Ex-Polish premier refuses to be made scapegoat
| Vienna
Poland's pre-Solidarity prime minister says he will fight charges blaming him for the 1980 crisis. His defense could be more embarrassing for the present government than a trial of leading members of the opposition who face charges of having plotted against the state.
This new turn on Poland's unsettled political scene surfaced with the announcement last week that former Premier Piotr Jaroszewicz and his principal deputy and planner, Tadeusz Wrzaszczyk, are to appear before the so-called Tribunal of State for their alleged mishandling of the economy in the late 1970 s.
He and his former deputy are the first scapegoats for what has been condemned as the misleading ''propaganda of success'' during the 1970s.
For some years workers' pay packets expanded, while Poland overinvested and ran up massive Western debts.
Former Communist Party chief Edward Gierek and many close associates had already been charged with having concealed this economic march to ruin from parliament and public until the lid blew off amid the strikes in the summer of 1980.
But a preliminary judgment by a party commission assessing the personal responsibility of senior officials initially condemned the whole leadership, i.e., the Politburo, to which Jaroszewicz belonged.
It said the Politburo had underestimated the social and political tensions that mushroomed in the wake of workers' protests about soaring prices and other worsening living conditions since 1976.

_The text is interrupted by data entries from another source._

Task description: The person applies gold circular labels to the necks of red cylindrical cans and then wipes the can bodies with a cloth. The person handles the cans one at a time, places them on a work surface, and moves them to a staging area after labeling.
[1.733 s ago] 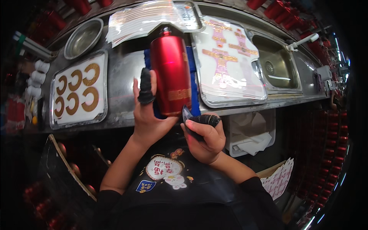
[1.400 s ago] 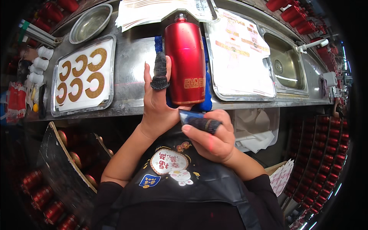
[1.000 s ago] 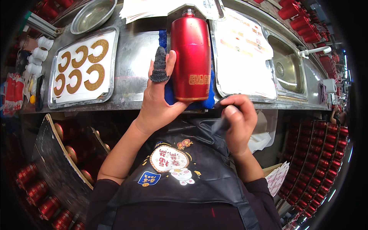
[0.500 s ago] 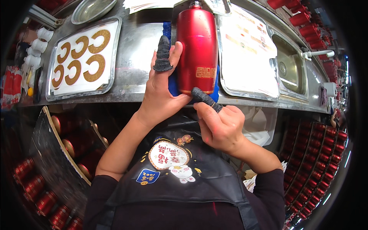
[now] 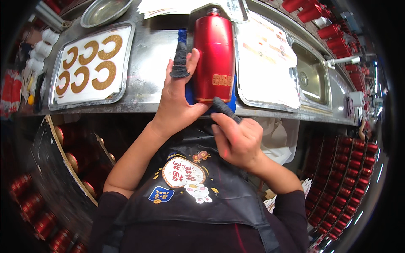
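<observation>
A glossy red bottle [image 5: 214, 50] lies on a blue cloth [image 5: 191, 92], neck pointing away from me. Gold patterning shows near its base, with a thin gold line round the bottom edge. My left hand [image 5: 175, 95] braces the bottle from the left, thumb along the base and fingers stretched up its side; a black cover sits on one finger. At the bottom edge, the black-covered index finger of my right hand [image 5: 240, 137] touches the bottle. The other right fingers are curled, and anything inside them is hidden.
To the left, a metal tray [image 5: 130, 55] carries gold C-shaped pieces on a white sheet. Printed sheets [image 5: 270, 80] lie on another tray at right, beside a sink [image 5: 310, 76]. A metal bowl [image 5: 103, 14] stands at the back. Red containers [image 5: 341, 177] fill racks below.
My right index finger stays at the bottle's base, with its hand slightly shifted. The view has moved a little; the left hand keeps its place against the bottle.
</observation>
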`<state>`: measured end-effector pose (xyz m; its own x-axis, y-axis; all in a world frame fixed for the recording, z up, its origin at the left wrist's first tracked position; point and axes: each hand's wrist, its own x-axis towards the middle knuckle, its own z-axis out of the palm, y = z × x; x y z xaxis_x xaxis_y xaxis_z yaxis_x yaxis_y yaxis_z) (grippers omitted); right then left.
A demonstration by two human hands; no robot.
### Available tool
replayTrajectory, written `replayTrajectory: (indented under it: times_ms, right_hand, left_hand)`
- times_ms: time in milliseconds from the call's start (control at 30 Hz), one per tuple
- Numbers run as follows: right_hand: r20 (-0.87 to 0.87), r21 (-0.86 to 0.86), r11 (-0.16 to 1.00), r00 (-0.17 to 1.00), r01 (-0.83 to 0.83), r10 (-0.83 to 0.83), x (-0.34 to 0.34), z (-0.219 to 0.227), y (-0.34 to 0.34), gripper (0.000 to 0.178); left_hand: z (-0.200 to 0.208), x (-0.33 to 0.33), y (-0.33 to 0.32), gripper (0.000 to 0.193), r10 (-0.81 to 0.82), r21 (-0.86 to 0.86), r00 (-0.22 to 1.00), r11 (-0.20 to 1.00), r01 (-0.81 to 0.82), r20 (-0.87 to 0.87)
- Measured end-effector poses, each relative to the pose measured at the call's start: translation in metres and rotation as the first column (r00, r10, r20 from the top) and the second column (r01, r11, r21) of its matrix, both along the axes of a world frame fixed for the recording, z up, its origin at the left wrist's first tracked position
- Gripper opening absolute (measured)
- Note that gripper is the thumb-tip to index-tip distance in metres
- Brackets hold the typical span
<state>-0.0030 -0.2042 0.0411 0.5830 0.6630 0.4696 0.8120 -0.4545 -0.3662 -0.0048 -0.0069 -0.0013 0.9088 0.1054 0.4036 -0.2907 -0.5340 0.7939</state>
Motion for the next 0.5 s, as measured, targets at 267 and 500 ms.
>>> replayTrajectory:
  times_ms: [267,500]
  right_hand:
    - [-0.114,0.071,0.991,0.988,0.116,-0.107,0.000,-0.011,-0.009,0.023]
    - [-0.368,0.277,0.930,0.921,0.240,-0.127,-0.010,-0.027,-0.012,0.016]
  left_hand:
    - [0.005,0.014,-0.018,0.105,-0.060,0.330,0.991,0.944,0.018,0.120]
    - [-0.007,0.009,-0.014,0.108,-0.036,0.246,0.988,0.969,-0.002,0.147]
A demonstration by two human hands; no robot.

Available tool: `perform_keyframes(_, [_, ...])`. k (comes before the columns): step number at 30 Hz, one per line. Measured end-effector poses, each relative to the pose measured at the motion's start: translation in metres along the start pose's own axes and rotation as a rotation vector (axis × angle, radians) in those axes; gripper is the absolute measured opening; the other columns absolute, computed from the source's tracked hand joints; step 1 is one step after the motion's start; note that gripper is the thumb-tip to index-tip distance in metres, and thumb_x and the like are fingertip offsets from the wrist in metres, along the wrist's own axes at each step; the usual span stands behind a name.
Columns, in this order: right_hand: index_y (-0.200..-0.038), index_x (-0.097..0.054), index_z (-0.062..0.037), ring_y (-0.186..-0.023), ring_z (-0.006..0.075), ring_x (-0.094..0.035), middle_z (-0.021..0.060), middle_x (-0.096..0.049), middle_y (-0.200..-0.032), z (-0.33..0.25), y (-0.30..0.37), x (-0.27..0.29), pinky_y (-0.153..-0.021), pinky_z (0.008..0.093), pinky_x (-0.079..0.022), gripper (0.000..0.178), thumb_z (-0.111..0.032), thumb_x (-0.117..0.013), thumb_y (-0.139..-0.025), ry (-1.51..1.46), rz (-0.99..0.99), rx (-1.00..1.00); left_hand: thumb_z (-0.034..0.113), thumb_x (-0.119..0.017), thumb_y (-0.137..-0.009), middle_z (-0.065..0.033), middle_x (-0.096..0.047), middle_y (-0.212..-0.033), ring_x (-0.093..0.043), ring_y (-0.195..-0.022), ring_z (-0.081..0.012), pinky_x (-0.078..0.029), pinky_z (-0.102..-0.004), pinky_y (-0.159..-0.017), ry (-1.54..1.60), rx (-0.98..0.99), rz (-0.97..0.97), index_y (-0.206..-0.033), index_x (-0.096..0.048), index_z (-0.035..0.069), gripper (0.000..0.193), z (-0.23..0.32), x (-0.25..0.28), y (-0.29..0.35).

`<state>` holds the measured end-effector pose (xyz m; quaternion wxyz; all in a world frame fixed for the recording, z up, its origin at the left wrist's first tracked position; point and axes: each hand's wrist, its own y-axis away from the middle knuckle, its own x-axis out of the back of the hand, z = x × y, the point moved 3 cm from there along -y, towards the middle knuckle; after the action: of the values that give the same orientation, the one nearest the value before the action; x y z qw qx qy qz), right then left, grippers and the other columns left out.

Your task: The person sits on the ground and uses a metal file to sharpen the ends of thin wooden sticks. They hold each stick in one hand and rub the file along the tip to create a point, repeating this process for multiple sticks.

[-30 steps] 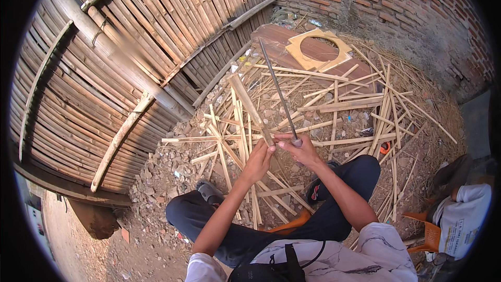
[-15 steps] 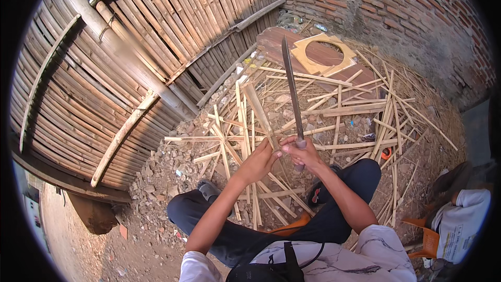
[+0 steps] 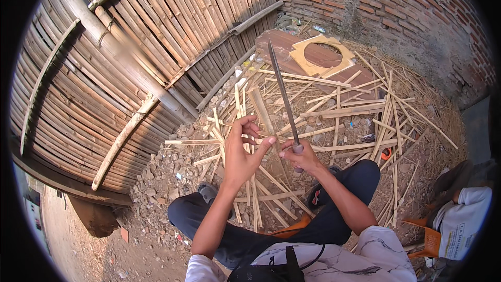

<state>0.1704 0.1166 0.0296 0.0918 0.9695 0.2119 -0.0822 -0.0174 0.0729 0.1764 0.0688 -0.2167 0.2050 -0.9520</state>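
Observation:
My right hand [image 3: 303, 157] is wrapped round the handle of a long machete [image 3: 284, 94], whose narrow dark blade points up and away. A flat bamboo slat [image 3: 263, 112] stands tilted beside the blade, its lower part close to my right thumb; whether those fingers also pinch it I cannot tell. Left of the slat, my left hand [image 3: 244, 151] is open, fingers curved and apart, with the thumb tip at or very near the slat's edge. Between and beyond my knees lie many split bamboo strips [image 3: 250, 193], crossing one another on the ground.
A bamboo wall [image 3: 172, 31] rises at left, a brick wall [image 3: 396, 10] at the back. Brown boards [image 3: 276, 47] bear a yellowish panel [image 3: 300, 57] with a round hole. Rubble [image 3: 156, 177] covers the ground. Another person's sleeve [image 3: 464, 219] shows at right, beside an orange chair [image 3: 430, 240].
My left hand has let go of the bamboo slat and spread its fingers, shifting slightly left. The machete blade has tilted further left, while my right hand stays near the same place.

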Motion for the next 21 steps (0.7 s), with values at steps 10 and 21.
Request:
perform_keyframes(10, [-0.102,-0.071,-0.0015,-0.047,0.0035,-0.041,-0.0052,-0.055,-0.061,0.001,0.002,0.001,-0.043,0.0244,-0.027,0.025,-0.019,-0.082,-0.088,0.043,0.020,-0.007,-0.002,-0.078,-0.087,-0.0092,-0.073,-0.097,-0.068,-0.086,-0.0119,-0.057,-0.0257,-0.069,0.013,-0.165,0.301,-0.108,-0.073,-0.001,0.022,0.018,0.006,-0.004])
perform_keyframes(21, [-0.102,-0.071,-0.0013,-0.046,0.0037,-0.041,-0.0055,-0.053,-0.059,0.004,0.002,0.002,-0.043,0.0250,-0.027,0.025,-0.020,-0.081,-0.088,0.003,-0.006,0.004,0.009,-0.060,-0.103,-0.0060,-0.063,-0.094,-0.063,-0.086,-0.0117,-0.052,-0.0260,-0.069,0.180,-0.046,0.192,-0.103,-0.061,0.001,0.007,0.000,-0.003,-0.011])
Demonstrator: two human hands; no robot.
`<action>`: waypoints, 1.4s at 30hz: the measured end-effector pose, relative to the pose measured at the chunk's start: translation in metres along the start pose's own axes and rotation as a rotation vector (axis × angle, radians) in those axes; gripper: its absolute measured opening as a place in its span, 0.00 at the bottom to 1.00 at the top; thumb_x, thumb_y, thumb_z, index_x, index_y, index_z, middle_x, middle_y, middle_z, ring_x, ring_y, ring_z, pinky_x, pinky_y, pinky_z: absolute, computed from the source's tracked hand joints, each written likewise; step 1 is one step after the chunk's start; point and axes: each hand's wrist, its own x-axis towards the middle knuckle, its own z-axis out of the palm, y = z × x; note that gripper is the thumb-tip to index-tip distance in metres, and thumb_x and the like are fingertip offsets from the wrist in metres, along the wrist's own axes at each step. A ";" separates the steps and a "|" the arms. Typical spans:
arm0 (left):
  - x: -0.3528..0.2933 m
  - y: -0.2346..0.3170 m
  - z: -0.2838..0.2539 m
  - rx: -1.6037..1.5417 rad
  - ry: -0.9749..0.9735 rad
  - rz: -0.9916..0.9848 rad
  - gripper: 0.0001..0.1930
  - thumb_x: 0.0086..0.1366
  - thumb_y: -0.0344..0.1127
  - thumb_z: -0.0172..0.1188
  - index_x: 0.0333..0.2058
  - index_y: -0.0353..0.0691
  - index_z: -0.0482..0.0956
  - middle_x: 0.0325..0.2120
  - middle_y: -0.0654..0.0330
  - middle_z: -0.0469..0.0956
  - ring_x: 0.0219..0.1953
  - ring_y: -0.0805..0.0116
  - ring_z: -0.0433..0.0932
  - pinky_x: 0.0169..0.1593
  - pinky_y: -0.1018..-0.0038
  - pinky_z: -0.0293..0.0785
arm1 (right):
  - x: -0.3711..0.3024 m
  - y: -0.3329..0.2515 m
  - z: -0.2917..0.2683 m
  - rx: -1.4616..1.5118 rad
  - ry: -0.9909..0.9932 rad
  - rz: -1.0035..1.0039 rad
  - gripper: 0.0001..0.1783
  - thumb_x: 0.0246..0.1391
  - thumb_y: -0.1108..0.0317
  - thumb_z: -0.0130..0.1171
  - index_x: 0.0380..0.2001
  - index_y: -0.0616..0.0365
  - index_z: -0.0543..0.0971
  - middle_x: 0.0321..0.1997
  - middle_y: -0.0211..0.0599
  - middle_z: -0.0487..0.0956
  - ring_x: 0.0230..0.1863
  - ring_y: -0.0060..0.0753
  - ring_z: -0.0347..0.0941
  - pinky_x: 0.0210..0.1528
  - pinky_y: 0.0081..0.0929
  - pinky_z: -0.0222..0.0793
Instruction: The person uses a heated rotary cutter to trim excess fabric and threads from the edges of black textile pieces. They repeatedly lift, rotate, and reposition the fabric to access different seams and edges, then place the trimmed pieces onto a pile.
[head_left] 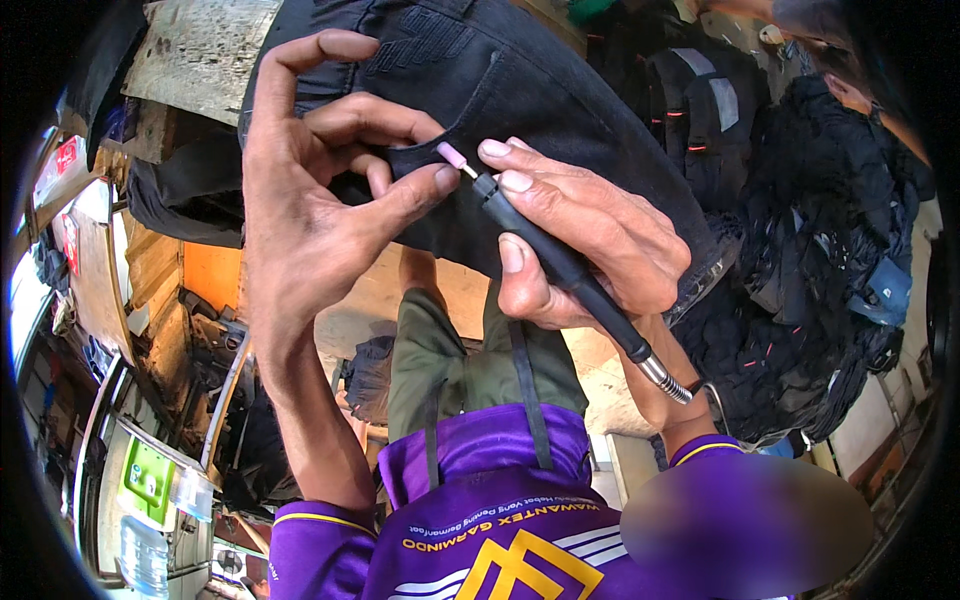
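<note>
Black garment (600,120) lies beneath both hands, its curved pocket edge (466,115) beside the tool tip. From my remote view, the left hand (300,210) bends thumb and fingers around that edge; whether they pinch it, I cannot tell. The right hand (615,225) pinches a pen-shaped rotary tool (535,235) between thumb and fingertips. Hazard, in my judgement: the pink tip (452,155) sits just beside the left thumb, so a slip or loose cloth could bring it onto skin. Excess pressure could wear through the fabric. My count: hands, two; rotary tool, one; pink tip, one; green tray (148,482), one; dark garments (790,250) heaped at right, too tangled to count.
</note>
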 end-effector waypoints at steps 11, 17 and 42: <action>0.000 0.001 -0.001 0.034 0.003 -0.018 0.46 0.54 0.17 0.81 0.69 0.39 0.64 0.42 0.53 0.90 0.23 0.87 0.71 0.29 0.87 0.66 | -0.002 0.001 -0.005 0.032 -0.022 0.030 0.21 0.56 0.79 0.66 0.53 0.69 0.81 0.49 0.63 0.89 0.53 0.59 0.90 0.59 0.49 0.88; -0.001 0.004 0.001 0.028 0.016 -0.063 0.47 0.54 0.16 0.81 0.69 0.39 0.64 0.44 0.51 0.90 0.24 0.87 0.72 0.29 0.87 0.66 | -0.003 0.001 -0.010 0.040 -0.038 0.059 0.22 0.57 0.78 0.66 0.56 0.67 0.80 0.51 0.63 0.89 0.54 0.59 0.90 0.59 0.49 0.87; -0.003 -0.003 -0.004 -0.036 -0.065 -0.051 0.46 0.58 0.19 0.80 0.68 0.44 0.59 0.53 0.46 0.89 0.38 0.81 0.76 0.34 0.87 0.70 | -0.001 -0.003 -0.009 -0.038 0.070 0.180 0.17 0.59 0.75 0.67 0.52 0.67 0.82 0.47 0.61 0.90 0.48 0.51 0.92 0.53 0.39 0.89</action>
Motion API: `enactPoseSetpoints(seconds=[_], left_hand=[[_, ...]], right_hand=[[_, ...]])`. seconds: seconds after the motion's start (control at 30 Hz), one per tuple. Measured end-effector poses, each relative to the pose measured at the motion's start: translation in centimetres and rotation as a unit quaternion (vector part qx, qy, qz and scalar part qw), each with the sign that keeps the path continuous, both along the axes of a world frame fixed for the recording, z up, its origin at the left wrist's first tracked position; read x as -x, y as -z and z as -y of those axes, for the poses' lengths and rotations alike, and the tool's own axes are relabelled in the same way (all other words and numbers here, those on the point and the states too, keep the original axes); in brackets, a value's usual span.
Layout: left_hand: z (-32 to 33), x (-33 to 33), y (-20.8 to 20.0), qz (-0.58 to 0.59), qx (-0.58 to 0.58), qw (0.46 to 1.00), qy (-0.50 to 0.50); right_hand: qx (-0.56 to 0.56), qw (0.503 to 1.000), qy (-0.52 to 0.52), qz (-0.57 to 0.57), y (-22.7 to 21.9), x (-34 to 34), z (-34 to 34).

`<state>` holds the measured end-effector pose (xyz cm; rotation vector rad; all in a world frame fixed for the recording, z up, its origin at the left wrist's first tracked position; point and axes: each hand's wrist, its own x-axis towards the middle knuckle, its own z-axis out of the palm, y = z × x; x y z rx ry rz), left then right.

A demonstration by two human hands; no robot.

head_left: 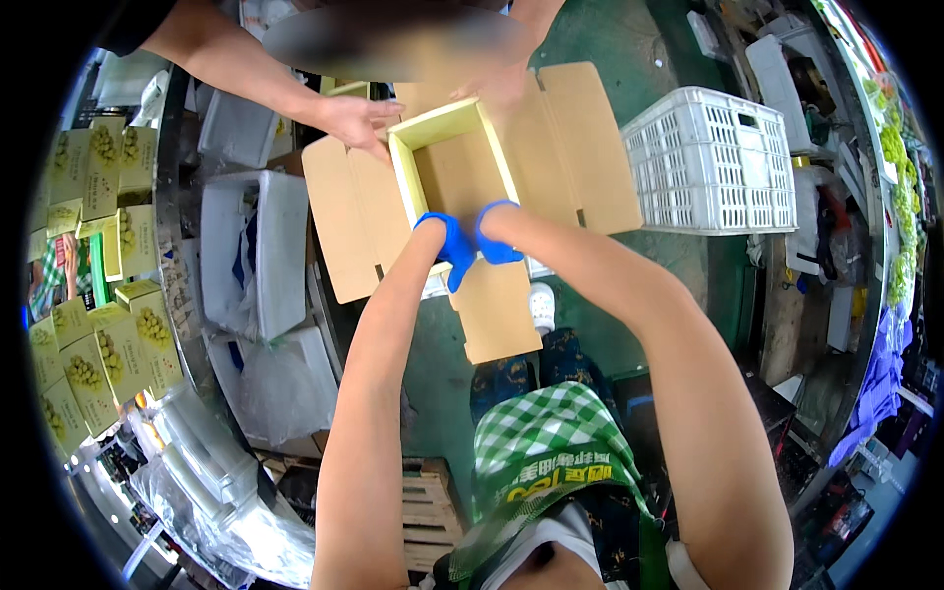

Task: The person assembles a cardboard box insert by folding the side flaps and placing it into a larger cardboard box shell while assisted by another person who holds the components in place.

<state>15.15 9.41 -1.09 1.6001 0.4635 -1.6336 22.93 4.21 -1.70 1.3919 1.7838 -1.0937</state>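
Note:
A pale yellow open-topped box (403, 182) is in the middle, over a larger brown cardboard carton (590, 162) with its flaps spread wide. My left hand (452, 251), in a blue glove, is closed on the near-left corner of the yellow box, with one finger reaching down outside the near wall. Beside it, my right hand (499, 236), also gloved in blue, grips the near-right end; its fingertips are mostly hidden and blurred. At the far end, another person's bare hand (359, 120) touches the yellow box's left corner, and their other hand (497, 87) is blurred near the far right corner.
A white slatted crate (710, 162) stands to the right. White foam boxes (258, 256) line the left, beside stacked cartons printed with grapes (113, 354). A wooden pallet (433, 511) lies low on the green floor (433, 393). Goods fill shelving at the right.

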Motion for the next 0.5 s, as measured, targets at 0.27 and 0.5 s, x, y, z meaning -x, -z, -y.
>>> enactPoseSetpoints(seconds=[0.27, 0.5], left_hand=[[3.6, 3.0, -2.9, 0.343, -0.311, 0.875, 0.139], [6.3, 6.9, -2.8, 0.542, -0.36, 0.753, -0.094]], right_hand=[[-0.396, 0.918, -0.01, 0.0, -1.6, -0.5, 8.7], [-0.554, 0.778, 0.223, -0.195, -2.6, -0.4, 13.3]])
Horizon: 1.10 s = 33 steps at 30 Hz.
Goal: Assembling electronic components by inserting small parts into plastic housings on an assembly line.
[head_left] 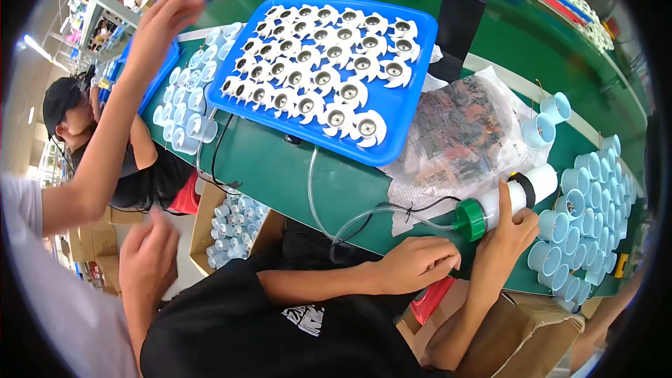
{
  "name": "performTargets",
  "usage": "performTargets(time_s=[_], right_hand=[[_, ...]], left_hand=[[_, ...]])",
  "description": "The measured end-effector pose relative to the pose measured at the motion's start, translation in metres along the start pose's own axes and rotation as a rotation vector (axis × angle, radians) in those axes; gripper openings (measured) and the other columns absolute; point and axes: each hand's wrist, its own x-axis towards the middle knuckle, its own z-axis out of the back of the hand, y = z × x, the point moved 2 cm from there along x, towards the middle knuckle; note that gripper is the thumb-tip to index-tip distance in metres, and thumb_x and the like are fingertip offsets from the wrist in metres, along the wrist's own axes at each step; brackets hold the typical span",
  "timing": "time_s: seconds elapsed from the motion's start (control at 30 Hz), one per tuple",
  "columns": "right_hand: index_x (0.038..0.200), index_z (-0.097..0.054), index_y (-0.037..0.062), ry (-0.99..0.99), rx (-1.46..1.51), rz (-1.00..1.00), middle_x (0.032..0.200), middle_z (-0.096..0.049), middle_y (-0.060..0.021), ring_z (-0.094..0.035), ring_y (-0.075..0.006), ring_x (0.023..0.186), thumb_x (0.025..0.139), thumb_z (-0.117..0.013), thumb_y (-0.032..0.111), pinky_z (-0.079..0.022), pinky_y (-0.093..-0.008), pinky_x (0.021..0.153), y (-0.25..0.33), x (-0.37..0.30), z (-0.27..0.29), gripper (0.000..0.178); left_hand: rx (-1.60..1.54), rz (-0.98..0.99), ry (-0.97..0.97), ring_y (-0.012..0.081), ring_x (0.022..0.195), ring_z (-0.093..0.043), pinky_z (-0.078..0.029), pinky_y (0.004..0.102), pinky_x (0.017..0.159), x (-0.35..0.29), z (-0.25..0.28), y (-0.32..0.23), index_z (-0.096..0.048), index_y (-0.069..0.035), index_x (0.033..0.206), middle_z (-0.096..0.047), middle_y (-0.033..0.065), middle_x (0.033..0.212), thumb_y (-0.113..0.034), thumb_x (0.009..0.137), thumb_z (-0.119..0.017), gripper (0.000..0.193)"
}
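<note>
My right hand (498, 238) is closed on a white bottle (542, 183) with a green cap (470, 220) and a black strap, lying on its side at the table's near edge. Its index finger stretches along the bottle. A clear tube (350, 227) runs into the cap. Left of it, my left hand (420, 264) hangs by the same edge with its fingers curled, and anything inside them is hidden. Beyond, a blue tray (402, 122) carries rows of white finned wheels (306, 106) with metal centres.
Crumpled newsprint (455, 133) lies beside the tray, below a black stand (462, 0). Light-blue cups (581, 210) crowd the right; more cups (189, 98) stand left. A white-sleeved co-worker's hands (171, 17) are at the left, near a black-capped person (66, 108). Cardboard boxes (525, 332) sit below.
</note>
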Motion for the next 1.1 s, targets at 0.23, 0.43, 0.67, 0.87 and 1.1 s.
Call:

Mr. Gierek, Mr. Jaroszewicz, and others were expelled from the party.
Then their successors seemed to realize that putting a party leader on trial - especially one as close as Gierek had been to the Soviet leadership under Leonid Brezhnev - for ''political'' errors of such magnitude would further damage a party already in grave disarray.
Gierek was spared by the investigating commission's later terms of reference, which focused on ''constitutional'' responsibility.
That meant that, although he had been the head of a party wielding decisive power, he was exempt since he did not hold a state post or ministerial rank in government.
Under Solidarity's pressure to bring the guilty men to account, there was a widespread purge in the lower echelons of government. Some junior ministers and other officials were tried and sentenced on corruption charges.
But Mr. Jaroszewicz and his deputy will be the first top members of the Gierek team to be called to open account.
The whole affair is largely symbolic, since the policies for which these two are to be arraigned were pursued before the tribunal was set up in 1982. Retroactive penalties are excluded, unless the tribunal states grounds for criminal proceedings.
This seems unlikely. It might assuage public opinion, but considering the prevailing apathy and resignation, there seems little need of such a gesture.
Even within its legal limits, the tribunal's hearings are likely to prove more embarrassing to the present authorities than any action they may decide to take against the two Solidarity groups detained and then imprisoned since the imposition of martial law in December 1982.
One group includes four leading members of the former workers' Self-Defense Committee (KOR); the other, seven former top union activists.
For both groups, the prosecution's case has been ready for some time. Yet no move is being made to bring them into court. Almost a year's efforts to persuade the accused to accept temporary emigration have elicited no response.
Should trials finally be held and result in convictions (as they must), the authorities are likely to try to defuse things with mild sentences, of which the greater part would be deemed already served.
The questions of ''power and responsibility'' centering on Jaroszewicz will be a much bigger issue. And they would have uncomfortable significance for other Communist parties in Europe.
The former premier served notice - in a letter to all members of parliament before they voted to refer his case to the tribunal - that he will insist that the 1980 crisis was a result of world economic recession as well as his own and his colleagues' ''mistakes.'' Furthermore, he said, all the principals of the Gierek period were involved.
The charges leveled at him, he says, ''ignore the fact that in Poland, as in all other Communist countries, political and government decisions and responsibility for them are shared.''
One wonders if other Communist authorities would deny the premise.
In their dilemmas over the 1980 breakdown the Poles seem to be caught between two stools: (1) the wish to be seen demonstrating that officials can be held accountable for mistakes, and (2) the necessity of doing so without seeming to put the system per se on trial.
On the second count, the Warsaw government - and without doubt its allies - has no option but to hope this unique process involving Jaroszewicz can be conducted as speedily and circumspectly as possible.
But Jaroszewicz's letter to MPs suggests it may be difficult, at least until he has had his say.